How could one "rigorously" construct a triangle with an angle $\theta$? To rephrase, given a real number $\theta \in [0, 2\pi)$, how can I associate bijectively a point in $\mathbb{S}^1$ so that the composition of functions above is the usual sine function that we know without trigonometric functions?

Of course, I can use the real and the imaginary part of $e^{i\theta}$ to associate a point on the unit circle, but I thought it would defeat the original purpose of defining sine "geometrically".

libofmath
  • 438
  • Is it okay to just say: starting at the origin, draw a line with angle $\theta$ until you hit the unit circle. $\sin \theta$ is the height of that line.

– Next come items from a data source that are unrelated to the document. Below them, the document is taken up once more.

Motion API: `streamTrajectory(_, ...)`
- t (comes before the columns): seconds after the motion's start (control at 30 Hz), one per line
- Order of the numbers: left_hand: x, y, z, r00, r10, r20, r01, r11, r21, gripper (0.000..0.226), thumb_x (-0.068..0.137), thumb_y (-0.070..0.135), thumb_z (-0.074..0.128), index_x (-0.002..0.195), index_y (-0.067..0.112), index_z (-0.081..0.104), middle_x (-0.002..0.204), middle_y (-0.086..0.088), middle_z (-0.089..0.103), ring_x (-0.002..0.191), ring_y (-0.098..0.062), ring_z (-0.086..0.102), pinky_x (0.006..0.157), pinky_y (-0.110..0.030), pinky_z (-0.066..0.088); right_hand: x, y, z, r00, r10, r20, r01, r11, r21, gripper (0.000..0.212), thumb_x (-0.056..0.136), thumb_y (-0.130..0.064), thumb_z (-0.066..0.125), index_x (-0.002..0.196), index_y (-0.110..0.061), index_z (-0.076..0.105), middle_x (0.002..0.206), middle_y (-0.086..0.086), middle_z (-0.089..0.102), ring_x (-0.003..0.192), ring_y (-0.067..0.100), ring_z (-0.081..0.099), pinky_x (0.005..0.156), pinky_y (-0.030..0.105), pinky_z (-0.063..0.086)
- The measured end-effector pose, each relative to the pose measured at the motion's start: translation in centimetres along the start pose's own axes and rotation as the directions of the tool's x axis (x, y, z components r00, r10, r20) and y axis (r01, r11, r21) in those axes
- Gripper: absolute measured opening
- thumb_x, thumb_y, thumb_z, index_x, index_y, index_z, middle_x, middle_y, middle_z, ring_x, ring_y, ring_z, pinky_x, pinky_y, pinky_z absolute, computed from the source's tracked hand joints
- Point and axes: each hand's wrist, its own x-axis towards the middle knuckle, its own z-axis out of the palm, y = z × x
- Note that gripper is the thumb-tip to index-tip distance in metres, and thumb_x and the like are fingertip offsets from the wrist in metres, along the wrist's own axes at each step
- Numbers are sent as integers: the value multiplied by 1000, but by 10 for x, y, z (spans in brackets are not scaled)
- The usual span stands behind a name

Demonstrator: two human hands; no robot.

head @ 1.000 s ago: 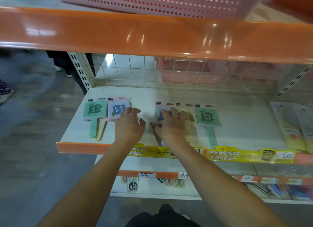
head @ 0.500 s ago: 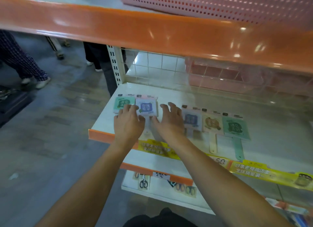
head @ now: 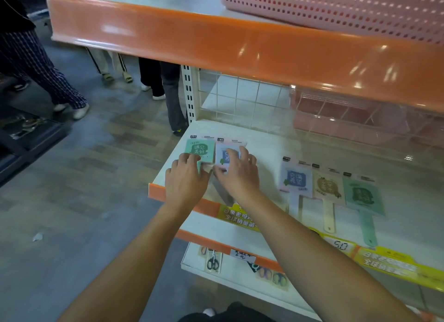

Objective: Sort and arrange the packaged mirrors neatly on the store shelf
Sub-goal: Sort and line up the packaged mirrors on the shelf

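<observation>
- Two packaged hand mirrors are lying flat at the left end of the white shelf (head: 269, 151), side by side and touching: a green mirror (head: 201, 149) on the outside, a lilac mirror (head: 226, 156) just right of it.
- Both are lying with heads toward the back grid; long axes are running front to back. Their handles are hidden under the hands.
- The left hand (head: 186, 181) is resting on the green mirror's lower edge, fingers lightly bent and pressing down, not wrapping it.
- The right hand (head: 237, 175) is lying over the lilac mirror, fingers spread across its face; whether the thumb is pinching an edge I cannot tell.
- Further right, well apart from that pair, three more are lying in a row: a second lilac mirror (head: 296, 181), a cream mirror (head: 328, 189), a dark green mirror (head: 362, 196), heads to the back, handles pointing at the front edge.
- A yellow price strip (head: 389, 264) is running along the shelf front.
- A pink basket (head: 336, 6) is sitting on the shelf above.
- Packaged scissors (head: 212, 261) are lying on the shelf below.
- People's legs (head: 168, 93) are standing in the aisle, left.
</observation>
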Motion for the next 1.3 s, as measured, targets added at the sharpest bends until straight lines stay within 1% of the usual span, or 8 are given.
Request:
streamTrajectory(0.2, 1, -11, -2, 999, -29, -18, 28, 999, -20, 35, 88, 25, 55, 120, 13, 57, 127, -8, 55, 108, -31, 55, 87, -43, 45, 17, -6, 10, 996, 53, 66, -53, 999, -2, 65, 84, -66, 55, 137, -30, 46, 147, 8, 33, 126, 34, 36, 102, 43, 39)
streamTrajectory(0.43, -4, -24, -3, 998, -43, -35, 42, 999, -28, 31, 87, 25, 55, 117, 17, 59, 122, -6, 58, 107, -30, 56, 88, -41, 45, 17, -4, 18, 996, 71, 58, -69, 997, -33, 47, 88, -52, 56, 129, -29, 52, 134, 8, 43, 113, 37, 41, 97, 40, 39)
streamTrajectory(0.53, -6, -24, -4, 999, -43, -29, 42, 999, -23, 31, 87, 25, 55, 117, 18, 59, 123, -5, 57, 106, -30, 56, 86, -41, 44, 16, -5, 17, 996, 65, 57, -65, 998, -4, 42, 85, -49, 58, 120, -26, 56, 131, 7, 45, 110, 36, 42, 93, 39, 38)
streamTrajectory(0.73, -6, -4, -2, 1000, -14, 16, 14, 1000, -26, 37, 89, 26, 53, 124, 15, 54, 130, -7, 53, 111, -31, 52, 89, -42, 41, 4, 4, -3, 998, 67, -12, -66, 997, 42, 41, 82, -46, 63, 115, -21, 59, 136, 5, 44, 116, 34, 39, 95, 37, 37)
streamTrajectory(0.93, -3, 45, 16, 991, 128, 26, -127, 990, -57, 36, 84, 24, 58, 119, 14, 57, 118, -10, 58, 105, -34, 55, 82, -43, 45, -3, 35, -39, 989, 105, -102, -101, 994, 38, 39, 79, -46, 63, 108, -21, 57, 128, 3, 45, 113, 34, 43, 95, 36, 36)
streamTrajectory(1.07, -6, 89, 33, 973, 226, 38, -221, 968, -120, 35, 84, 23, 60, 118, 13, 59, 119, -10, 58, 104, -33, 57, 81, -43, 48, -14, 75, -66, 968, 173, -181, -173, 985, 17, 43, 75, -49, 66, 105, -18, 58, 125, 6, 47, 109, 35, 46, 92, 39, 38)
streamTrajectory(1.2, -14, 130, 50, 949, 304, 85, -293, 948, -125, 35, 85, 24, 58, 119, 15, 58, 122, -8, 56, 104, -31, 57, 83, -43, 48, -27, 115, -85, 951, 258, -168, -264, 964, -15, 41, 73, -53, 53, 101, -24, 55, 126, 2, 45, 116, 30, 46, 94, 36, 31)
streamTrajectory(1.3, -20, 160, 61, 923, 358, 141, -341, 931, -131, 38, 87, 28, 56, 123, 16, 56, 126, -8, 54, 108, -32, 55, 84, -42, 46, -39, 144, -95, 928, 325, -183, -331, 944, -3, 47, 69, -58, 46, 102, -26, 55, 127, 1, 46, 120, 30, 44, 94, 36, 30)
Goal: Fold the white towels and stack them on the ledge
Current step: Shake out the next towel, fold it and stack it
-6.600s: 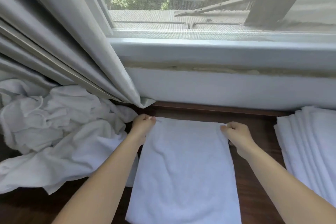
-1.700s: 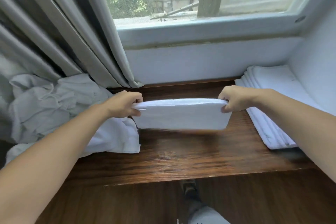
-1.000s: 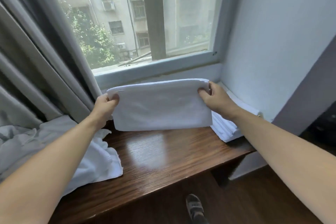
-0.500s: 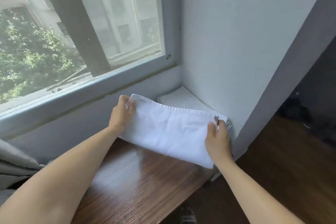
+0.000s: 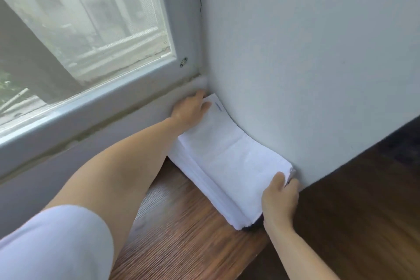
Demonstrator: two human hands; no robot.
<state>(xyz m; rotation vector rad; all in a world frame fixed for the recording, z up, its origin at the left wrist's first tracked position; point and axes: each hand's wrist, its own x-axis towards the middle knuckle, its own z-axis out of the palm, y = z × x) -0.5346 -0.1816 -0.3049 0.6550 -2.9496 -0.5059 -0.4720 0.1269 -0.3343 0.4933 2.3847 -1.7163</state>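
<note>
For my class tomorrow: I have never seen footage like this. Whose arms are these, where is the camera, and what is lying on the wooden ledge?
There is no machine here. The arms belong to a person wearing a wide-angle camera on the head, so you look forward and down at their own hands. On the wooden ledge, in the corner between the window and the white wall, lies a stack of folded white towels. The left hand touches the far end of the top towel. The right hand grips the near end, thumb on top. The white shape at lower left is the person's sleeve.

Home room: window (image 5: pixel 91 29), wooden ledge (image 5: pixel 181 234), plain white wall (image 5: pixel 306 52)
</note>
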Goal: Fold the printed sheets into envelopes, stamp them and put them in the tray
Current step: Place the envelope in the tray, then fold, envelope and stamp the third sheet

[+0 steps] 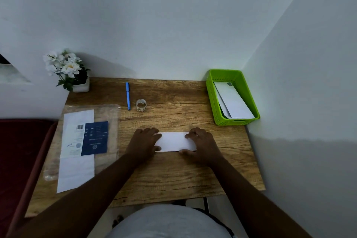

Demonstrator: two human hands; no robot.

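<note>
A folded white sheet (173,141) lies flat on the wooden table (173,176), a narrow strip running left to right. My left hand (144,144) holds its left end, fingers on top and thumb at the near edge. My right hand (202,144) holds the right end the same way, fingers bent over the far edge. A green plastic tray (211,98) stands at the back right corner with folded white envelopes (231,102) inside. At the left lies a stack of printed sheets (77,150) on a clear plastic sleeve, with a dark blue printed leaflet (95,138) on top.
A blue pen (127,95) and a small roll of tape (141,104) lie at the back middle of the table. A white pot of white flowers (67,69) stands at the back left corner. Walls close in behind and to the right. A dark red seat (19,150) borders the left.
</note>
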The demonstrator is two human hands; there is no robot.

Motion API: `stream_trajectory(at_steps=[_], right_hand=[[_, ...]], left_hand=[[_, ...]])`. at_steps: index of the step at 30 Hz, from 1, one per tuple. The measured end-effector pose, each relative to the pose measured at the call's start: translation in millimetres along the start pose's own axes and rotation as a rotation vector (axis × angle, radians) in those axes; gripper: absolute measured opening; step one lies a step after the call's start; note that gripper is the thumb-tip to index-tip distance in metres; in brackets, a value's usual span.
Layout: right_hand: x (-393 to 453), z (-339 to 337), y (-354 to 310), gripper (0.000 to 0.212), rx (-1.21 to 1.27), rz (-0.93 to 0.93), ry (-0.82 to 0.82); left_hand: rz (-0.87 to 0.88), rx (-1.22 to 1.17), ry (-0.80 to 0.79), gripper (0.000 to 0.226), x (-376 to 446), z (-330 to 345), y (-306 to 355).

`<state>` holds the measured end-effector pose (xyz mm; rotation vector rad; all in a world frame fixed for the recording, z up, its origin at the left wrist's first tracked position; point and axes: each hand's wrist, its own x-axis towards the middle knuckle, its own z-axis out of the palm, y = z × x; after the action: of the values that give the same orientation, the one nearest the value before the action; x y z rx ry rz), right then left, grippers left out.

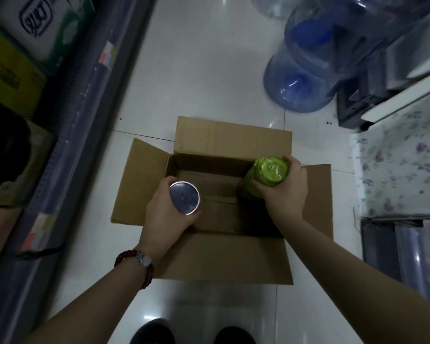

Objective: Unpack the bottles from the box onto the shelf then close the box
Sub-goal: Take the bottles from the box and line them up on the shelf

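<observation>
Two bottles in hand, one per hand, both upright inside the open brown cardboard box (224,254) on the pale tiled floor (204,70). Left hand (165,214) wrapped around the silver-capped cylindrical bottle (184,198), fingers curled about its body just under the cap. Right hand (284,189) closed around the green plastic-wrapped bottle (266,176) near its top, at the box's far right corner. Long axes of both pointing straight up toward the camera, so a plain vertical lift likely clears the walls. Grey metal shelf (85,125) lying off to the left of both grips, nearer the left hand, well apart from the right. Probably a lift first, then a swing leftward. All four flaps spread outward; no other bottles visible on the box floor between the grips.
</observation>
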<state>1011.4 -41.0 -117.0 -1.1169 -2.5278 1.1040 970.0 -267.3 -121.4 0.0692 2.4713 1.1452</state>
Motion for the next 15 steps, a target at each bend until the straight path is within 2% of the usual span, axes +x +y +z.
stream_trajectory(at_steps=[4, 8, 15], right_hand=[[-3.0, -5.7, -5.0, 0.077, 0.008, 0.018, 0.014], [-16.0, -31.2, -24.1, 0.075, 0.015, 0.018, -0.042], [-37.1, -127.3, -104.8, 0.069, 0.063, 0.011, -0.086]], left_hand=[[-0.024, 0.018, -0.024, 0.082, 1.9, -9.9, 17.0], [-0.015, 0.023, -0.043, 0.082, -0.2, -28.7, 55.3], [0.12, 0.069, 0.015, 0.071, -20.7, -86.7, 171.1]])
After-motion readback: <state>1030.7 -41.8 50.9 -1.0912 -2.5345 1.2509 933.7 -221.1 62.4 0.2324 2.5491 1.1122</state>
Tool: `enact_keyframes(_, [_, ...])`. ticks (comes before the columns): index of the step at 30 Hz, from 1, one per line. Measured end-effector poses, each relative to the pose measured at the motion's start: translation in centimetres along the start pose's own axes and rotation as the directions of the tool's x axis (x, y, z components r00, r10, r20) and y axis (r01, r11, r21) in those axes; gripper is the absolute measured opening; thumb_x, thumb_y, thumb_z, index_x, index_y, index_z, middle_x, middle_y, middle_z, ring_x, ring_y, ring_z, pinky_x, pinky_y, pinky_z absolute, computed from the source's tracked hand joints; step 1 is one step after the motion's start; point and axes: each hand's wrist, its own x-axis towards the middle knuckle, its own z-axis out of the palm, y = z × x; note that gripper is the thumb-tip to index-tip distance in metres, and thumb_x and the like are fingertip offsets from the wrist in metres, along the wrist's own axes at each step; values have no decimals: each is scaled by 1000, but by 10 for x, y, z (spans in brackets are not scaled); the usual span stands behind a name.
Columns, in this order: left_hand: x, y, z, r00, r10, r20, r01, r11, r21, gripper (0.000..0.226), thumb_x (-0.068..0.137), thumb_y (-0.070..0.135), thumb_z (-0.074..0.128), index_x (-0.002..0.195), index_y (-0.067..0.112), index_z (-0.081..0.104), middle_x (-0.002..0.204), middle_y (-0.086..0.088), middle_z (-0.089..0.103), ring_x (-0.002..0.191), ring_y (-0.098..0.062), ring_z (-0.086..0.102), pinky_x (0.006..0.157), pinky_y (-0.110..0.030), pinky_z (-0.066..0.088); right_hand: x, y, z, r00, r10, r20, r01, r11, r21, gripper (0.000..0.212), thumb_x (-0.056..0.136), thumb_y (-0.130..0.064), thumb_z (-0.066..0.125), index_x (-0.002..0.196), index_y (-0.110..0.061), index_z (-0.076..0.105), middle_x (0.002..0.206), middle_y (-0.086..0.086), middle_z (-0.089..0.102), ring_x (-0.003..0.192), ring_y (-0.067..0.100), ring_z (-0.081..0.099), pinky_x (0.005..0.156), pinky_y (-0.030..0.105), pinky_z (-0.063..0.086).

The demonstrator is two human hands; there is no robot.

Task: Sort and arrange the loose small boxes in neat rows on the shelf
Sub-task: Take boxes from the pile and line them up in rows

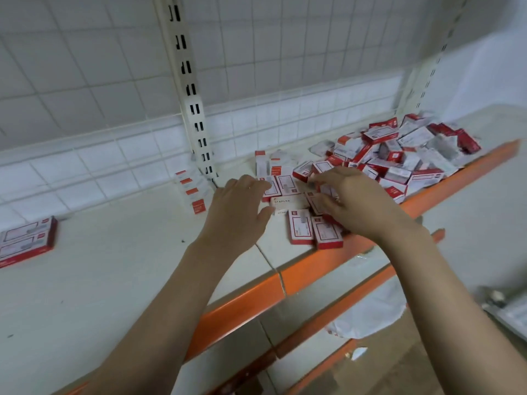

I believe this is constructible in standard Euclidean geometry if $\theta$ is constructible. – Xodarap Apr 21 '21 at 01:17
  • @Xodarap I guess I should have been more clear with the question, but given a real number $\theta$, what line would we draw without cosine and sine? I somehow feel like trig functions and the definition of angle are somewhat circular when defined geometrically. – libofmath Apr 21 '21 at 01:30
  • The usual unit-circle definition as I recall it is that $\theta$ is the length of an arc of the circle. By the way, there is no requirement for a "mod $2\pi$" function; we are allowed to have an arc longer than $2\pi$. It will simply wrap around as many times as needed. And if $\theta$ is negative we simply take the arc in the opposite direction. – David K Apr 21 '21 at 03:39
  • In fact, looking at the linked questions, I see that the use of arc lengths was spelled out several times in various ways, so I'm wondering why there is still a question. Did you understand the use of "length of an arc" in this question, and can you explain why you are not satisfied with this answer? – David K Apr 21 '21 at 03:54
  • @DavidK: First, quoting from the answer: "The length is the smallest upper bound of the set of all lengths of polygonal paths moving in one direction along the arc." I understood it as the supremum of all polygonal path where polygonal path is a finite collection of lines where the two end points of them are on the circle. This makes sense. I still don't know given such arc-length, how would you pick a point in $\mathbb{S}^1$? (which I intuitively think of it as constructing the right triangle) – libofmath Apr 21 '21 at 04:33
  • Maybe it is enough. Should the argument be something like: for $\theta \in [0, 2\pi)$, there exists a point $(x,y) \in \mathbb{S}^1$ such that the arc-length defined by $(1,0)$ and $(x,y)$ is $\theta$? Not completely sure how to show existence. With this definition, can we show that the function $\mathbb{S}^1 \to \mathbb{R}$ defined by $(x,y) \mapsto \mathrm{arc}\text{-}\mathrm{length}((x,y) \text{ and } (0,1))$ is continuous? – libofmath Apr 21 '21 at 04:40
  • 1
    For existence we might need something like the construction of the real numbers themselves, that is, you assume that between the set of all points that are too close too $(1,0)$ along the circle and the set that are too far from $(1,0)$ there is a point that is at exactly the arc distance $\theta$. At some point during all this I think we have to make some assumption that allows the construction of points that are not at rational coordinates and are cannot be constructed by compass and straightedge, because almost all the points on the arc are like that. – David K Apr 21 '21 at 11:34

0 Answers0